On Wed, Sep 10, 2025 at 7:24 PM Mario Limonciello <supe...@kernel.org> wrote:
>
> On 9/10/25 12:11 PM, Bjorn Helgaas wrote:
> > On Wed, Sep 10, 2025 at 11:52:00AM -0500, Mario Limonciello wrote:
> >> On 9/10/25 10:06 AM, Bjorn Helgaas wrote:
> >>> On Tue, Sep 09, 2025 at 02:16:12PM -0500, Mario Limonciello (AMD) wrote:
> >>>> PCI devices can be configured as wakeup sources from low power states.

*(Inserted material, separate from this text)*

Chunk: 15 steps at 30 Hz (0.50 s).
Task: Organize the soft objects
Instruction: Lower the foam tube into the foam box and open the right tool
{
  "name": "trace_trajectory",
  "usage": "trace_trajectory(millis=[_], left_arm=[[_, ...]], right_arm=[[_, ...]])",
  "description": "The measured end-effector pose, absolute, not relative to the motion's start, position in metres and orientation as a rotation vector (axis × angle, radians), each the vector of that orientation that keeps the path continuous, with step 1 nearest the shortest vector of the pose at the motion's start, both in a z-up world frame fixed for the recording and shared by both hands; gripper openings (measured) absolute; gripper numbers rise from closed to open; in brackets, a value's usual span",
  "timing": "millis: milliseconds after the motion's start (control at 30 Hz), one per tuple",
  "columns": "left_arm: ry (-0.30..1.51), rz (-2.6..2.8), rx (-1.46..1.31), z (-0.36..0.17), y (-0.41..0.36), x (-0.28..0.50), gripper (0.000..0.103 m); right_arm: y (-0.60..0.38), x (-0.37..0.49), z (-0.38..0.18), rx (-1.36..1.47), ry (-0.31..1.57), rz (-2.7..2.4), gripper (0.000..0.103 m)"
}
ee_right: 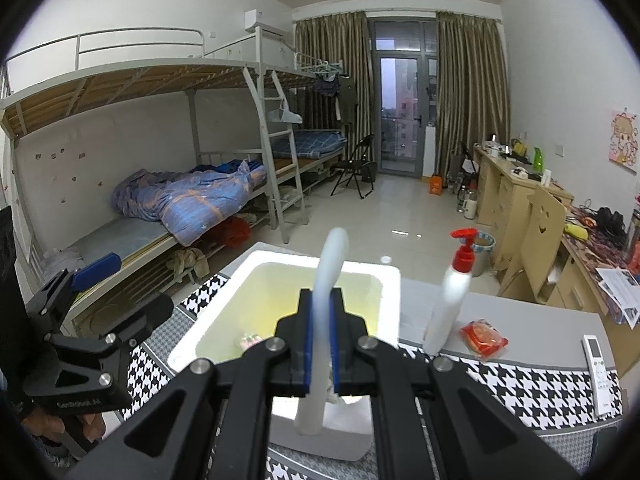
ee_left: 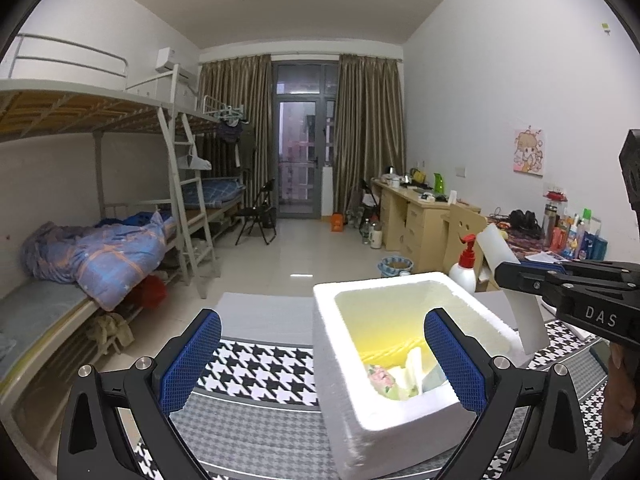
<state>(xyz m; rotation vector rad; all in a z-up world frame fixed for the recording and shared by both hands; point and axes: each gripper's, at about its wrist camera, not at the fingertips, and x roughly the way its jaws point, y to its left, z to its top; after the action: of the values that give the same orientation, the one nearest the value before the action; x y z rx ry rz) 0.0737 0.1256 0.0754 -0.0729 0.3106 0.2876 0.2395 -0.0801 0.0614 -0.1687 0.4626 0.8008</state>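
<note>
The right gripper (ee_right: 320,344) is clamping its blue-padded fingers (ee_right: 306,344) on a white foam sheet (ee_right: 326,280), which is standing upright and curling over above the near rim of a white foam box (ee_right: 390,300). The left gripper (ee_left: 322,364) is hovering with its fingers (ee_left: 192,364) spread wide and nothing between them, one finger over the box's opening. Inside the box (ee_left: 332,360), a few soft pieces (ee_left: 394,376) are lying at the bottom, possibly cloths; the view is too dim to say. The box is sitting on a bench (ee_right: 540,384) under a black-and-white houndstooth cloth. Just beside it, a white pump bottle (ee_right: 450,292) with a red top is standing, then a red packet (ee_right: 484,334) and a white remote (ee_right: 598,376). "DAS" is showing on the right gripper's body (ee_left: 600,316). Farther off, bunk beds (ee_right: 180,184) are lining the left wall
</note>
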Motion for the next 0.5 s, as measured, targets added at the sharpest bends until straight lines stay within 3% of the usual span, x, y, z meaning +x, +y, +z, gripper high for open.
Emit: trace_trajectory(millis=[500], left_arm=[[0.308,0.326,-0.103,0.068,0.139,0.057,0.102]], right_arm=[[-0.052,0.243,0.055,-0.196,0.508,0.844,0.009]])
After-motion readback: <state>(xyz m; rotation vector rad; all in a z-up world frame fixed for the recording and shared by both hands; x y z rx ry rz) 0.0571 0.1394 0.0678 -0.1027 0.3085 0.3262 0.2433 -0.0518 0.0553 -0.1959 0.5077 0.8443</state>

> >>>> However, when the system is halting or powering off such wakeups are
> >>>> not expected and may lead to spurious behavior.
> >>>
> >>> I'm a little unclear on the nomenclature for these low power states,
> >>> so I think it would be helpful to connect to the user action, e.g.,
> >>> suspend/hibernate/etc, and the ACPI state, e.g.,
> >>>
> >>>     ... when the system is hibernating (e.g., transitioning to ACPI S4
> >>>     and halting) or powering off (e.g., transitioning to ACPI S5 soft
> >>>     off), such wakeups are not expected ...
> >>
> >> I will try to firm it up in the commit message.  But yes you're getting the
> >> intent, having a wakeup occur at S5 would be unexpected, and would likely
> >> change semantics of what people "think" powering off a machine means.
> >>
> >>> When I suspend or power off my laptop from the GUI user interface, I
> >>> want to know if keyboard or mouse activity will resume or if I need to
> >>> press the power button.
> >>
> >> The way the kernel is set up today you get a single wakeup sysfs file for a
> >> device and that wakeup file means 3 things:
> >> * abort the process of entering a suspend state or hibernate
> >> * wake up the machine from a suspend state
> >> * wake up the machine from hibernate
> >>
> >>>> ACPI r6.5, section 16.1.5 notes:
> >>>>
> >>>>       "Hardware does allow a transition to S0 due to power button press
> >>>>        or a Remote Start."
> >>>
> >>> Important to note here that sec 16.1.5 is specifically for "S5
> >>> Soft Off State".
> >>>
> >>> S4 is a sleeping state and presumably sec 16.1.6 ("Transitioning
> >>> from the Working to the Sleeping State") applies.  That section
> >>> mentions wakeup devices, so it's not obvious to me that PCI device
> >>> wakeup should be disabled for S4.
> >>
> >> It actually /shouldn't/ be disabled for S4 - it should only be
> >> disabled for S5.
> >>
> >> Are you implying a bug in the flow?  I didn't think there was one:
> >>
> >> During entering hibernate the poweroff() call will have system_state
> >> = SYSTEM_SUSPEND so wakeups would be enabled.
> >>
> >> For powering off the system using hibernate flows poweroff() call
> >> would have system_state = SYSTEM_HALT or SYSTEM_POWER_OFF.
> >
> > OK.  I assumed that since you check for two states (SYSTEM_HALT or
> > SYSTEM_POWER_OFF), one must be hibernate (ending up in S4?) and the
> > other a soft power off (ending up in S5?).
> >
> > But it sounds like there are two ways to power off.  I'm just confused
> > about the correspondence between hibernate, soft poweroff, S4, S5,
> > SYSTEM_HALT, and SYSTEM_POWER_OFF.
> >
> > *Do* both SYSTEM_HALT and SYSTEM_POWER_OFF lead to S5 on an ACPI
> > system?  If so, what's the difference between them?
>
> The two functions are kernel_halt() and kernel_power_off().
>
> And looking again, Ahhhh!  kernel_power_off() is the only thing that
> actually leads to machine_power_off().  Halt just stops the CPUs.
>
> I think we should only be using the hibernate flows for SYSTEM_POWER_OFF.

That's correct.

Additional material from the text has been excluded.